NELA recently adopted a new Acceptable Use Policy governing the use of the NELA Exchange resources, like the Open Forum. One goal in adopting that new policy was to foster a more inclusive and welcoming environment on The NELA Exchange. Part of the new policy prohibits the use of slurs or epithets in posts, including in quotations and attachments. Members can share resources and cases quoting slurs and epithets off the Open Forum via direct emails. But because reading and hearing those slurs upsets, harms, and offends people, NELA chose to prohibit using those slurs and epithets on The Exchange.
Many of those slurs and epithets are obvious, some call them by their first letters. Those words can be shocking to hear. The community agrees that several words are slurs and epithets that should not be used. We recognize or feel the harm those words can cause and do not use them.
But other words that hurt people lurk in the open. Many of us use them frequently. Pejorative terms for disabilities, particularly related to mental health, come up almost daily on the Open Forum, often negatively to express disagreement with opposing counsel’s position or a judge’s ruling. We use those words to mean wild, weird, disturbing, unsophisticated, obtuse, unenlightened, or evil.
Some words may not be slurs and epithets in every context. The Open Forum illustrates this. Several posts include “deaf” or “blind” in discussions of ADA issues. But those words are also used as synonyms for ignorant or uneducated.
We don’t equate most ableist terms to slurs or epithets. There is different history and context that makes certain words more hurtful and shocking to read or hear. But part of that history and context is our collective lack of awareness about and attention to the systemic discrimination against and marginalization of people with disabilities and similar lack of awareness about the hurt that some words cause.

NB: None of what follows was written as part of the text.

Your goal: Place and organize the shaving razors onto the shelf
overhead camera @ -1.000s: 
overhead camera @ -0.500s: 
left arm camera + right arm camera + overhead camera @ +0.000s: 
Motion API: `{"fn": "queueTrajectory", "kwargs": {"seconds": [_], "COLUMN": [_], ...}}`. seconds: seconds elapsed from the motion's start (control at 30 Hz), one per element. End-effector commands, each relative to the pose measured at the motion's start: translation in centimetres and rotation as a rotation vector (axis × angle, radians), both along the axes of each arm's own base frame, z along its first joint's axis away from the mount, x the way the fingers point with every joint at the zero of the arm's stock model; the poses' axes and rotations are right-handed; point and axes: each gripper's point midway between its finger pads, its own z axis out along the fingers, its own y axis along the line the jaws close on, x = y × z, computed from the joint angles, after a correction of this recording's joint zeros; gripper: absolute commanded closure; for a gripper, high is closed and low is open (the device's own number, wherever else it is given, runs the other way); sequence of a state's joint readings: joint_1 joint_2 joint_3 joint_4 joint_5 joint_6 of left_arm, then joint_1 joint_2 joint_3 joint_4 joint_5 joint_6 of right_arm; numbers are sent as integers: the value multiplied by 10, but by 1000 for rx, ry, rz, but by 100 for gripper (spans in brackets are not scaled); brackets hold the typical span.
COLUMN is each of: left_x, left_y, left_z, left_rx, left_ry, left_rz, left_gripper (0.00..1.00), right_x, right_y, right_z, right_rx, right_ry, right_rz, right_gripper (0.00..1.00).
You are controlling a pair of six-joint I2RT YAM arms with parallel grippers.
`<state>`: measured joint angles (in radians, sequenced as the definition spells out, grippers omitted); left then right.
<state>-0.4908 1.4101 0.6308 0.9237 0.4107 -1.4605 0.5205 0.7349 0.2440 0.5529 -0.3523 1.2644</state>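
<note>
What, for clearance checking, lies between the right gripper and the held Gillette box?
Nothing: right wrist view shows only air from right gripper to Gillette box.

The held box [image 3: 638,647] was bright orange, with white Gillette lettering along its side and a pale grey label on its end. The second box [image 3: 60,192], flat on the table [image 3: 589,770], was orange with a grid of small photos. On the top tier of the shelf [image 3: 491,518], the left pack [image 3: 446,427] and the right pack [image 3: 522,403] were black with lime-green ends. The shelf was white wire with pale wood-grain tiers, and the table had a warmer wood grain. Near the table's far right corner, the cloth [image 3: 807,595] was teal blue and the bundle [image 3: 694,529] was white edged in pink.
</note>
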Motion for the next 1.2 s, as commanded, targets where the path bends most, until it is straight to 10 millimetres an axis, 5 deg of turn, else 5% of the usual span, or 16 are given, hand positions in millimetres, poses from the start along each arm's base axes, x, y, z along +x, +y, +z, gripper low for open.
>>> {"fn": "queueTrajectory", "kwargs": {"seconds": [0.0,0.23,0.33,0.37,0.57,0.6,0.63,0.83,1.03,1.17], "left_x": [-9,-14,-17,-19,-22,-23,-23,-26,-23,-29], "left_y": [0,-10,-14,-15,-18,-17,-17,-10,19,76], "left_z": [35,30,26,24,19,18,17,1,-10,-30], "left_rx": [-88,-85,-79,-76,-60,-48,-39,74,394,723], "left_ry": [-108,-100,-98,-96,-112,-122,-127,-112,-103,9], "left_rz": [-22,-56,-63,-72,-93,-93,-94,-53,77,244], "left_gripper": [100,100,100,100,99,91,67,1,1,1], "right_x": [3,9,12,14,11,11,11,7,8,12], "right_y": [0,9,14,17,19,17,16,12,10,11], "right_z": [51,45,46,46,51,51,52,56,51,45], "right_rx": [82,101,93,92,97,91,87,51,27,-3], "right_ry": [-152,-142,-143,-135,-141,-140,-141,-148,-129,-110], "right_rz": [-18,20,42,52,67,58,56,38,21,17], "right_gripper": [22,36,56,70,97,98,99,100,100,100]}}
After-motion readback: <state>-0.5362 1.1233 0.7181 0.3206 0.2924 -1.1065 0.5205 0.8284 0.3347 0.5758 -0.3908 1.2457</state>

A few resources are linked below, we encourage you to read them and to further your education on disability issues and ableism. There are many articles discussing specific ableist terms and alternatives to them. There are also articles describing the history of discrimination against people with disabilities like Dr. Douglas Baynton’s Disability and the Justification of Inequality in American History (2001), and the Disability Rights Movement. Because these articles contain ableist terms themselves, we are not linking them but you can google them or email a member of NELA’s DEI committee who can provide more resources off The Exchange. Many Disability Rights organizations provide trainings and education programs to law firms and other groups. Because we often represent people with disabilities, it is important to be sure that the people around you – the other lawyers in your firm and your staff – know what ableism is and how to take steps to mitigate ableist harm. If you organize CLEs, host a speaker who can educate your association’s members on ableism.
We can also learn from each other about taking ableist language out of our vocabulary. If you note someone using language you believe may be harmful or not a best practice, we encourage you to kindly educate others. But for learning to happen, it is important that this is done in a way that does not belittle or insult the individual who may not realize the harm that was caused.
We’re lawyers. We can be more mindful of the language we use and intentional and creative with our word choice. The judge’s ruling is baffling and unsettling. Opposing counsel is a buffoon or an energy vampire. NELA’s Annual Convention is on another planet. Your discovery plan is so ridiculous it just might work.